Venaient les incertitudes. Robert s'était engagé verbalement, sans la moindre trace écritre, à le former comme forgeron et forgesort. Ce, avant de bien commencer avec une visite des lieux, puis un abandon au profit du sommeil. De plus, le désordre ambiant témoignait d'un manque de considération pour les engagements écrits. Des engagements par ce biais ne représentaient donc rien pour lui. L'apprenti se prit la tête à deux mains. Sa respiration acceléra, son cœur s'emballa. Des suées le glacèrent. Tandis qu'il fermait les yeux, il entendit le chant du feu. Cela l'apaisa.

Après avoir pris le temps de se balancer, de repenser à tous les arrangements verbaux respectés par les Oidor, sans réel intérêt pour le format écrit, ainsi que pour leurs voisins et comparses liés à la terre, Adelin parvint à se rassurer. Robert, de par ses manières, les lui rappelait. Comme eux, il détenait un savoir-faire développé et en vivait. De plus, les écrits étaient associés aux contraintes, aux emmerdements à court, moyen et long termes. Aux connards d'étrangers qui ne détenaient aucune notion du travail que représentaient leurs demandes ni les dépenses imposées. Donc, passer par un contrat écrit risquait bien d'être une mauvaise idée. Rester sur l'accord verbal, bien que risqué sur le plan légal, pouvait mieux correspondre. De plus, passer par l'écrit risquait de l'exposer à devoir contribuer à estomper les dettes. Vues les dates de certaines, mieux valait éviter.

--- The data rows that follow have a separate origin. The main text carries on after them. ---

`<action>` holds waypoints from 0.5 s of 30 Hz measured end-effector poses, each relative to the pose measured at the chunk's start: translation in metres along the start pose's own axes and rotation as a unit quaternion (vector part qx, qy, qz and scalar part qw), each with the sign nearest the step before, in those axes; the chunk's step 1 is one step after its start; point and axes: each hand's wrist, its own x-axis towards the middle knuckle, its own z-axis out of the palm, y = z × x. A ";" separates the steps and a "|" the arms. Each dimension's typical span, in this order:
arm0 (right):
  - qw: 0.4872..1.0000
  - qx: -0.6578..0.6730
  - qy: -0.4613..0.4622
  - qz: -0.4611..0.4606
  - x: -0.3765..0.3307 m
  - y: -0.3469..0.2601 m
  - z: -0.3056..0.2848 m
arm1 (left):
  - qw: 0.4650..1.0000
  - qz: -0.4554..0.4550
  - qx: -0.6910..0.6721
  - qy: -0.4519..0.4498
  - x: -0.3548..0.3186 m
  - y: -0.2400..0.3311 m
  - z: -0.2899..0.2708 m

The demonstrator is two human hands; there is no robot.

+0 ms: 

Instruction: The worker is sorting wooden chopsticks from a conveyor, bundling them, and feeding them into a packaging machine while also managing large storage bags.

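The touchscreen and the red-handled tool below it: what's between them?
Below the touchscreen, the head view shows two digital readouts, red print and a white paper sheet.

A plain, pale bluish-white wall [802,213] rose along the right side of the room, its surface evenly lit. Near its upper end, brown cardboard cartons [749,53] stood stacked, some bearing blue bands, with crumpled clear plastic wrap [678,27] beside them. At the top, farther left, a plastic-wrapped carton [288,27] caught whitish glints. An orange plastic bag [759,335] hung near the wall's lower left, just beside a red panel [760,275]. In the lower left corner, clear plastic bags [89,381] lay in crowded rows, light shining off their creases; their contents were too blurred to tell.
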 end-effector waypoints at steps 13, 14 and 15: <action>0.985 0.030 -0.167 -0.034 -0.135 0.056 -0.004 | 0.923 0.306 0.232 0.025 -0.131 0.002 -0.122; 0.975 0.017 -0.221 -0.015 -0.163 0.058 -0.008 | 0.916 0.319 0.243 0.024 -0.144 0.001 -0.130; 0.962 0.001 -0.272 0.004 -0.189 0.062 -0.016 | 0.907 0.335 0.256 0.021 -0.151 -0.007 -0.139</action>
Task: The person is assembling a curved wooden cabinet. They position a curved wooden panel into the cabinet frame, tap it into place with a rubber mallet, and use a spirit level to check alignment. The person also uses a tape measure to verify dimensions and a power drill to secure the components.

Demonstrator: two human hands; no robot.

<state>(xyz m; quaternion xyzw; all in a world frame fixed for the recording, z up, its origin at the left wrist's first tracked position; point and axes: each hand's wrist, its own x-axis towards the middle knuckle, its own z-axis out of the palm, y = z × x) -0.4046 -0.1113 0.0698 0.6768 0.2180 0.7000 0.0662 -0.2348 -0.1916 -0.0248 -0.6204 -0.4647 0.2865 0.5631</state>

Qu'il s'agisse d'un mage était encourageant. L'espoir de mieux maîtriser ses capacités méritait d'être pris en compte. Restait à évaluer, avec le temps, la fiabilité dudit maître. Adelin l'imaginait mal le dénoncer comme mage non-déclaré, pas alors qu'ils serait si aisé à entraîner dans sa chute. La question de fiabilité se posait aussi pour le domaine de la forge. S'il n'enseignait rien et dormait, alors Adelin demeurait précaire.

Il continua de mettre à plat sa situation, entreprit de hiérarchiser ses futures actions. Une fois ses plans arrêtés, il se leva, tendit l'oreille. Robert ne ronflait pas, ne se montrait pas non plus. Autant commencer par des courses sommaires, inspirées de chez les Oidor. Des choses simples : du pain, de l'eau, des œufs, les fruits les moins chers qu'il trouverait.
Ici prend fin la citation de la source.